# Preparation for class in week 5


Our example is inspired by the Dutch LISS data, in particular the waves on Time Use and consumption in November 2019 and in April 2020. 

In particular, the data contain the following variables, alphabetically sorted:

| Variable     | Content                                                           |
|:-------------|:------------------------------------------------------------      |
| geslacht     | Gender (Man: Male, Vrouw: Female)                                 |
| nohouse_encr | Household identifier                                              |
| nomem_encr   | Member identifier                                                 |
| v1q1_v1col1  | Working hours (Nov) / Working hours at workplace (Apr)            |
| v1q1a_v1col1 | Working hours in home office, no kids in HH (Apr)                 |
| v1q1b_v1col1 | Working hours in home office while responsible for kids (Apr)     |
| v1q1c_v1col1 | Working hours in home office while not responsible for kids (Apr) |
| v1q5_v1col1  | Childcare hours (all in Nov, residual in Apr)                     |
| v1q5a_v1col1 | Homeschooling hours (Apr)                                         |


In this exercise, we will only work with the November data.

We start by importing Pandas

In [None]:
import pandas as pd

## Read in the data

The November data is stored in Stata format. Replace the `XXXXX` in the next cell by the appropriate Pandas function.

In [None]:
nov_2019 = pd.read_stata("time_use_2019-11.dta", convert_categoricals=True)

## Browse the data

You can browse through the data by just typing the name of a DataFrame as the last thing in a cell.

This will yield a nice html-formatted output. Use this to find out the difference between setting `convert_categoricals` to `True` or `False` in the call above. In case you know some Stata: Can you explain what is happening? Else don't worry about the reasons behind what is going on.


In [None]:
nov_2019

## Rename variables

We give the Dutch and partly cryptic variable names sensible identifiers. The `replace` method on DataFrames returns a new DataFrame, so we need to assign it to `nov_2019` again if we want to continue working with it.

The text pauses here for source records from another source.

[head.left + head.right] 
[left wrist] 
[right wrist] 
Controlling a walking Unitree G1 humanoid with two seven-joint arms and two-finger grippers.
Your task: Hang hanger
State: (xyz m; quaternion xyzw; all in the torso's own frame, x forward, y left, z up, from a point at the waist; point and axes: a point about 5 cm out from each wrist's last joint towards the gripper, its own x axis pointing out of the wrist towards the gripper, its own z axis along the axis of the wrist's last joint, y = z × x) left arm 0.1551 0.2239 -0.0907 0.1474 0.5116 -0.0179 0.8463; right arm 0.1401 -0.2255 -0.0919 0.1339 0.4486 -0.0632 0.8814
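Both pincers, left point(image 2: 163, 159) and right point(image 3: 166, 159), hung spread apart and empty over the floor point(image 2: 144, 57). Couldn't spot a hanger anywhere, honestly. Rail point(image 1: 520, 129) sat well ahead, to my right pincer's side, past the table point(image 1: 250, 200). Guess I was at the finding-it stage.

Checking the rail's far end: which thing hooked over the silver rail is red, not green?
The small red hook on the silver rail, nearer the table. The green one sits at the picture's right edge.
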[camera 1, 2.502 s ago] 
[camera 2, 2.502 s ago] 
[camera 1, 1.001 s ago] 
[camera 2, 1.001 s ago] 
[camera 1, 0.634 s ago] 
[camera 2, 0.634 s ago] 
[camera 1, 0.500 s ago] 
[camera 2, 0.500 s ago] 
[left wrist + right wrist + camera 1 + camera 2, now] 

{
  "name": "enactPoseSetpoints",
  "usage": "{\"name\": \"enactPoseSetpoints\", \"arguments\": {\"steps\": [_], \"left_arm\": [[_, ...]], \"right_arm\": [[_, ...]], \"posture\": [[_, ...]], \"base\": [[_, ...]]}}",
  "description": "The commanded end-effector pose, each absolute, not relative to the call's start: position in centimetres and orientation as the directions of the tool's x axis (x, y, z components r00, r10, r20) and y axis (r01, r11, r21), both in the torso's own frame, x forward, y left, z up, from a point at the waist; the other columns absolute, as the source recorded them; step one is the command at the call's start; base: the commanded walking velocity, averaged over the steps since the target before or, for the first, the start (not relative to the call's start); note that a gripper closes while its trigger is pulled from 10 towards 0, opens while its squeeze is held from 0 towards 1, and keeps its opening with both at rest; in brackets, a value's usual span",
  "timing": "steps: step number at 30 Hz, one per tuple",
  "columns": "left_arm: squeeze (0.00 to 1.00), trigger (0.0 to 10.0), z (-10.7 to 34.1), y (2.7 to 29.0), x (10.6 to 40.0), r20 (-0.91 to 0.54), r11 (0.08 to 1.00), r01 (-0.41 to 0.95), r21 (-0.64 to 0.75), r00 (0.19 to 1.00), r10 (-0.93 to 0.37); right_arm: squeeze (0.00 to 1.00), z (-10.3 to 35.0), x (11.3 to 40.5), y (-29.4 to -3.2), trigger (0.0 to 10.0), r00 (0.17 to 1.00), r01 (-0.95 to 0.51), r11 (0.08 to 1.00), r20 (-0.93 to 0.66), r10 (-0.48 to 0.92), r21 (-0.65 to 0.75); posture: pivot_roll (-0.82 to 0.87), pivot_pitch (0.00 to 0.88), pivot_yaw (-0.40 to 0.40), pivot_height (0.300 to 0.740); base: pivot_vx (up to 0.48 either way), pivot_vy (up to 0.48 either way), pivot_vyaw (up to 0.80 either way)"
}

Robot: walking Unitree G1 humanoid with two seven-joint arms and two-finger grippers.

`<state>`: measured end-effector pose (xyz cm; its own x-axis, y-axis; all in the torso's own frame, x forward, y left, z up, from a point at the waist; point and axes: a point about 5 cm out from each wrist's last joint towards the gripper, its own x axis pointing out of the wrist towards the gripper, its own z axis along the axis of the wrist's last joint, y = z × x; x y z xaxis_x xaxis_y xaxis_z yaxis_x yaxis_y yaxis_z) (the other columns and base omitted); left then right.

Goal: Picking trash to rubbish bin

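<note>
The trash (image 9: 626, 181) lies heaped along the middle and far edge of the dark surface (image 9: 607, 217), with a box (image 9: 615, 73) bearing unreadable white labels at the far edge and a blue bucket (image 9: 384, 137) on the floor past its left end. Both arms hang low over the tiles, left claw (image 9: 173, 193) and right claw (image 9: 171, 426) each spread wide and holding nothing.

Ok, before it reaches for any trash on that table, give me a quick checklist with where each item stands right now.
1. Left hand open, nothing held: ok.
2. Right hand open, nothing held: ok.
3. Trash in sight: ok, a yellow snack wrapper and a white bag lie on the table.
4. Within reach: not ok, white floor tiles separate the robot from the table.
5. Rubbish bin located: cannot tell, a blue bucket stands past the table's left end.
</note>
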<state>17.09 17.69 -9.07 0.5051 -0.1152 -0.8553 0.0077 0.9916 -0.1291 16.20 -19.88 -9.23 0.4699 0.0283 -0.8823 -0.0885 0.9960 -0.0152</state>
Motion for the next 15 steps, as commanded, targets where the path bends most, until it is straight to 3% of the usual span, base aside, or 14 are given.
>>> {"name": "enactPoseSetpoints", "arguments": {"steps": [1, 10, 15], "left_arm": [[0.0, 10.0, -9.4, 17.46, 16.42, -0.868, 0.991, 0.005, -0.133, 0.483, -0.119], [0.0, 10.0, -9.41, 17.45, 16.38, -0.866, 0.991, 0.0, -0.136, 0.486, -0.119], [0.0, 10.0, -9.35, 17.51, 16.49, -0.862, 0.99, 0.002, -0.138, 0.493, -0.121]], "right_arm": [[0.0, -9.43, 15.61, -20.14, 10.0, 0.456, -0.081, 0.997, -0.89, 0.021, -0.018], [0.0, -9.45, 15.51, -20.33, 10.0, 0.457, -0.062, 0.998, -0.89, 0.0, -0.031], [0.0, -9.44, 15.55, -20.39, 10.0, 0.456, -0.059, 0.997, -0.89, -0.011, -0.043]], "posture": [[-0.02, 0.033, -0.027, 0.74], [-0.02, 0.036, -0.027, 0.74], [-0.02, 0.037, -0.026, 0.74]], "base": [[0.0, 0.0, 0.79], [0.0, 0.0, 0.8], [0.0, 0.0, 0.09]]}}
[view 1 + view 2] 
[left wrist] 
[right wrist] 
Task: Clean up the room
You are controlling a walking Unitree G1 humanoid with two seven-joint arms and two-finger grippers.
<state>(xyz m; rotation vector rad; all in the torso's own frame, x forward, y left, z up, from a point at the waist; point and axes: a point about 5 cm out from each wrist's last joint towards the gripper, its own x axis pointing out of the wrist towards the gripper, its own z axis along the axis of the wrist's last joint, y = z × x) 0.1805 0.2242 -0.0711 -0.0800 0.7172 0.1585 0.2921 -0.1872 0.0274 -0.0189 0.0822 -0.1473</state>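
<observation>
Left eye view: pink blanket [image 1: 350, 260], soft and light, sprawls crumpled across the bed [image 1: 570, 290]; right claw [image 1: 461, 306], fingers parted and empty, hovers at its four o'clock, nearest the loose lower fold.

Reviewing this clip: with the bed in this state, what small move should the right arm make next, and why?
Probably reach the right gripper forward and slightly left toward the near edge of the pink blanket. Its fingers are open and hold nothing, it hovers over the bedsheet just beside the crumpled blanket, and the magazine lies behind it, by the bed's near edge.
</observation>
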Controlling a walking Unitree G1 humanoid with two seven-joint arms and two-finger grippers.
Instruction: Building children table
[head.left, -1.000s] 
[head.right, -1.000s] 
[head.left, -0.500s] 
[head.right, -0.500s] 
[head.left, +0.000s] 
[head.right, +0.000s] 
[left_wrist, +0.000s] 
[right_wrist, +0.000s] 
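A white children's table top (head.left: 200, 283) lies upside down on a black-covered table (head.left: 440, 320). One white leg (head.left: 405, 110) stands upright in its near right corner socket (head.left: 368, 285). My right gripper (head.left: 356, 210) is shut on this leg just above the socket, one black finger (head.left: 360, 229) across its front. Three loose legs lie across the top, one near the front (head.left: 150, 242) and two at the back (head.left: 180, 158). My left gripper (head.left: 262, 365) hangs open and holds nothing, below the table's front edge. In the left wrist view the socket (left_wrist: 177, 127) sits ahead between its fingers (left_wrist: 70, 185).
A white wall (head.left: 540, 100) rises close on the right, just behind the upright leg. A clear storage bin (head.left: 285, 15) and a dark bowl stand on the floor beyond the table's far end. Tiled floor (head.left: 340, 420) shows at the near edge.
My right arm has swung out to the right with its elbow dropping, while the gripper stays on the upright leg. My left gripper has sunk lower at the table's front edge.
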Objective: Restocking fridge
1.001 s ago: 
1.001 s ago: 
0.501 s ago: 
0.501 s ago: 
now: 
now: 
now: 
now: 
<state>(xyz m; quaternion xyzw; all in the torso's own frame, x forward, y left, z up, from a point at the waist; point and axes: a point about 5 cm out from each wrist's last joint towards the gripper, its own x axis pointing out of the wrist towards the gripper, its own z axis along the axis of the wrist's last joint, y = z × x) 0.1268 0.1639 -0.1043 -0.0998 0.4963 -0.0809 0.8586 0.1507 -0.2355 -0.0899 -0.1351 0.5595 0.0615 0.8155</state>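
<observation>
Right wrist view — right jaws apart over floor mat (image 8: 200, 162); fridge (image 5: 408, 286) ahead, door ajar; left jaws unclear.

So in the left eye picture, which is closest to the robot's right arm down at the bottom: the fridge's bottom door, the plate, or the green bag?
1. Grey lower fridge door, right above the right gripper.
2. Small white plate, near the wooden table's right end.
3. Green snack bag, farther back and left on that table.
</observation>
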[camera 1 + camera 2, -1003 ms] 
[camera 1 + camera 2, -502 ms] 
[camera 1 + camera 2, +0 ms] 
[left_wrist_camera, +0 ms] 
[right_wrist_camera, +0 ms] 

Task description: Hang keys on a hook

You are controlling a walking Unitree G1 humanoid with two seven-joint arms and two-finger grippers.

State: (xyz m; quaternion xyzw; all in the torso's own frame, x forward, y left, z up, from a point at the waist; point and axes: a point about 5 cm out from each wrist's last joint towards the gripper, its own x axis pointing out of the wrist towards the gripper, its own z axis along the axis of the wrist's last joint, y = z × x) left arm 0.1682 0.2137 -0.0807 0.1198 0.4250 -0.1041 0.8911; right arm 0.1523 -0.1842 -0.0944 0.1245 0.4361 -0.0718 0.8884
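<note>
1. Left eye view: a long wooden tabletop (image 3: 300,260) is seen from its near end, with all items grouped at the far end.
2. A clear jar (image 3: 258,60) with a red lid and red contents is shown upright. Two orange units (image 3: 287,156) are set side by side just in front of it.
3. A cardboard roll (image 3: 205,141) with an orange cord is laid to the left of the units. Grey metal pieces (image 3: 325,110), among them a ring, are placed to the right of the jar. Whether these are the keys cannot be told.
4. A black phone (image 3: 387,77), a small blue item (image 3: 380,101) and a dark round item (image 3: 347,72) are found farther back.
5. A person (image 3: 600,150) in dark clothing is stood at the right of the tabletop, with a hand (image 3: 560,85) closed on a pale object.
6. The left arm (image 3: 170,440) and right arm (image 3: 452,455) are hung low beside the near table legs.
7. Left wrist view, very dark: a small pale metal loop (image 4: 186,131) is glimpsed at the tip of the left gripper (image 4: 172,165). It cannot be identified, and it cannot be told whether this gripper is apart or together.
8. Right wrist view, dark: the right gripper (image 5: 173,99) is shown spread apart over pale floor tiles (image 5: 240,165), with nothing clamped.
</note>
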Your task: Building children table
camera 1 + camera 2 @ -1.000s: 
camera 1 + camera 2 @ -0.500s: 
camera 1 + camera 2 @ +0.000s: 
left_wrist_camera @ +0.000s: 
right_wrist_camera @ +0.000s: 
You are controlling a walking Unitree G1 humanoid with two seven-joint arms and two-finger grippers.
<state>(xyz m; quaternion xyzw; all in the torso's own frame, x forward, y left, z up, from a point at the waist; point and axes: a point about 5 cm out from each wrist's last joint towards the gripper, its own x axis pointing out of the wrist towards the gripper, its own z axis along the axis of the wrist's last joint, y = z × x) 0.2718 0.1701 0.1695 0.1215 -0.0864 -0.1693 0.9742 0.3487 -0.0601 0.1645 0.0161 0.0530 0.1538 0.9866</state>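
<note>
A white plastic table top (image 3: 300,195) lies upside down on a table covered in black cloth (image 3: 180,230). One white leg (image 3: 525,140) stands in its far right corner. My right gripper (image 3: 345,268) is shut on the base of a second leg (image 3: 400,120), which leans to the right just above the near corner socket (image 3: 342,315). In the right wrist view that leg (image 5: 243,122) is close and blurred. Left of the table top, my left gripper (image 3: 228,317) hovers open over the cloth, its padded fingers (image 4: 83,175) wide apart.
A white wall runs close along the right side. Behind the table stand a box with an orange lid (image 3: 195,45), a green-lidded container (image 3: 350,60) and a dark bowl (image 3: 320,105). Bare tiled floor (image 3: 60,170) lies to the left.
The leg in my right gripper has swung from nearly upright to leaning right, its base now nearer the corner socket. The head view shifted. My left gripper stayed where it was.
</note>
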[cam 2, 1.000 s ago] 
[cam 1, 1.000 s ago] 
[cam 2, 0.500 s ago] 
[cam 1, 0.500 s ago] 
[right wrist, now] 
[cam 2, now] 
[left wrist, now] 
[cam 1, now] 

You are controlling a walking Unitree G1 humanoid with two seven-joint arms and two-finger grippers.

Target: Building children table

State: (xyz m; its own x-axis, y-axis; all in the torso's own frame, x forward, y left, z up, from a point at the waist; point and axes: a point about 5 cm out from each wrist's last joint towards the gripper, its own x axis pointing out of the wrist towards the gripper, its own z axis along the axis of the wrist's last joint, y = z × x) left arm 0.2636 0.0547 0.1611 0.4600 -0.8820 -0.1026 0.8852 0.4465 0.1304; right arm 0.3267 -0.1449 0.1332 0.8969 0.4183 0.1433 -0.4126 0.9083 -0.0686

Note that this is a very stateful transformation if you assign to the same variable; you will not be able to successfully execute the cell twice without re-loading the data above.

In [None]:
nov_2019 = nov_2019.rename(
    columns={
        "geslacht": "gender",
        "v1q1_v1col1": "working_hours",
        "v1q5_v1col1": "childcare_hours",
    }
)

## Convert data types

`nomem_encr` and `nohouse_encr` are classical identifiers. They can be used to identify a particular observation, but they do not carry any meaning beyond that.

You have heard in the screencast that you should never use floating point numbers for identifiers. It is common that this happens in Stata, though (e.g., through use of `compress` or mathematical operations of integers, which do implicit type conversions unless you request an integer back).

Add new columns `hh_id` and `ind_id` with sensible data types. 


In [None]:
nov_2019["hh_id"] = ...

## Select columns

We do not need to keep the old identifiers anymore.

You can select a subset of columns by including a list of column names in the standard square brackets used for indexing in Python.

Replace the XXXX and YYYY appropriately and include all other variables that you want to keep.

In [None]:
nov_2019 = nov_2019[["XXXX", "YYYY"]]

## Set index

The default index created by Pandas (a DataFrame always has an index) does not make much sense.

Create an index based on a column / several columns that makes sense to you via replacing the XXXX by an appropriate construct.

In [None]:
nov_2019_with_index = nov_2019.set_index(XXXX)

## Our first reduction operation

Calculate the mean hours spent on different activities.

## Our second reduction operation

Calculate the mean hours spent on different activities by gender by appending the following with the appropriate method to calculate a mean.

In [None]:
nov_2019.groupby("gender")[["working_hours", "childcare_hours"]]